We are currently working on two projects: (1) an open and reproducible pipeline to extract ocean properties from animal-borne electronic tags and integrate them into global ocean observational datasets, and (2) a new type of profile classification model to identify water masses from temperature-depth profiles collected by electronically-tagged animals.

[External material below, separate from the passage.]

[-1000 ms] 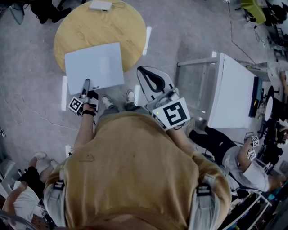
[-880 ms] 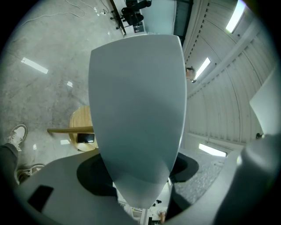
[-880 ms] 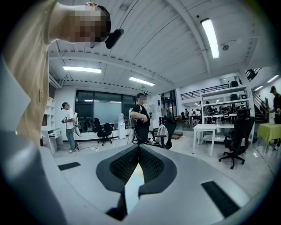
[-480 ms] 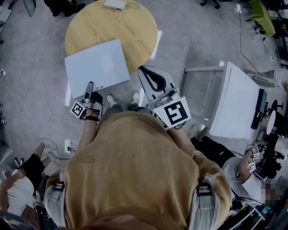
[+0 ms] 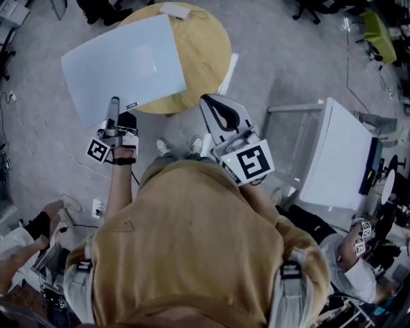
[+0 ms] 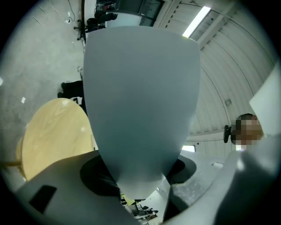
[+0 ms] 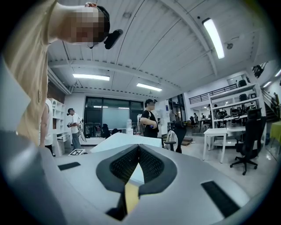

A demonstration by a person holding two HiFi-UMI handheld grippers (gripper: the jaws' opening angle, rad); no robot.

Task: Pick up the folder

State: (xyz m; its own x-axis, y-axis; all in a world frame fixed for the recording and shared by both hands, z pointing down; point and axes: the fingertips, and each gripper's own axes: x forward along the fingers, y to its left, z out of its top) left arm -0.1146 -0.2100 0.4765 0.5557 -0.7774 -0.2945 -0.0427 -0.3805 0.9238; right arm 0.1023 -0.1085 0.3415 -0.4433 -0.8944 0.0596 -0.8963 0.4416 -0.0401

Previous work has shown that hotspots of Atlantic bluefin tuna the in the ocean co-occur with long-lived, quasi-stationary anticyclonic features (i.e., eddies or recirculation), that Atlantic bluefin tuna exhibit spatially-varying dynamic vertical diving behaviours and that electronically-tagged sharks have the potential to serve as submesoscale-resolving oceanographic platforms and fill spatial gaps in the ocean observing network, particularly in coastal and polar regions.

Publications
Pagniello et al. (2024). Novel CTD tag establishes shark fins as ocean observing platforms. Pagniello et al. (2023). Tagging of Atlantic bluefin tuna off Ireland reveals use of distinct oceanographic hotspots.



Other Ongoing Projects

In the MILLO Group, we love ocean data and challenging problems! Team members work on a wide variety of projects. Projects include:

  • the influence of mesoscale features on deep scattering layers,
  • genome-wide population structure of commercially-important fisheries,
  • sensitivity of ecological conclusions to length-to-weight constants,
  • impact of policy changes on livelihoods in small island state communities,
  • rescue and digitization of historic oceanographic datasets, and
  • size-structured biomass of the zooplankton community.

We are always excited to explore new research directions, especially with complex, multivariable and FAIR datasets.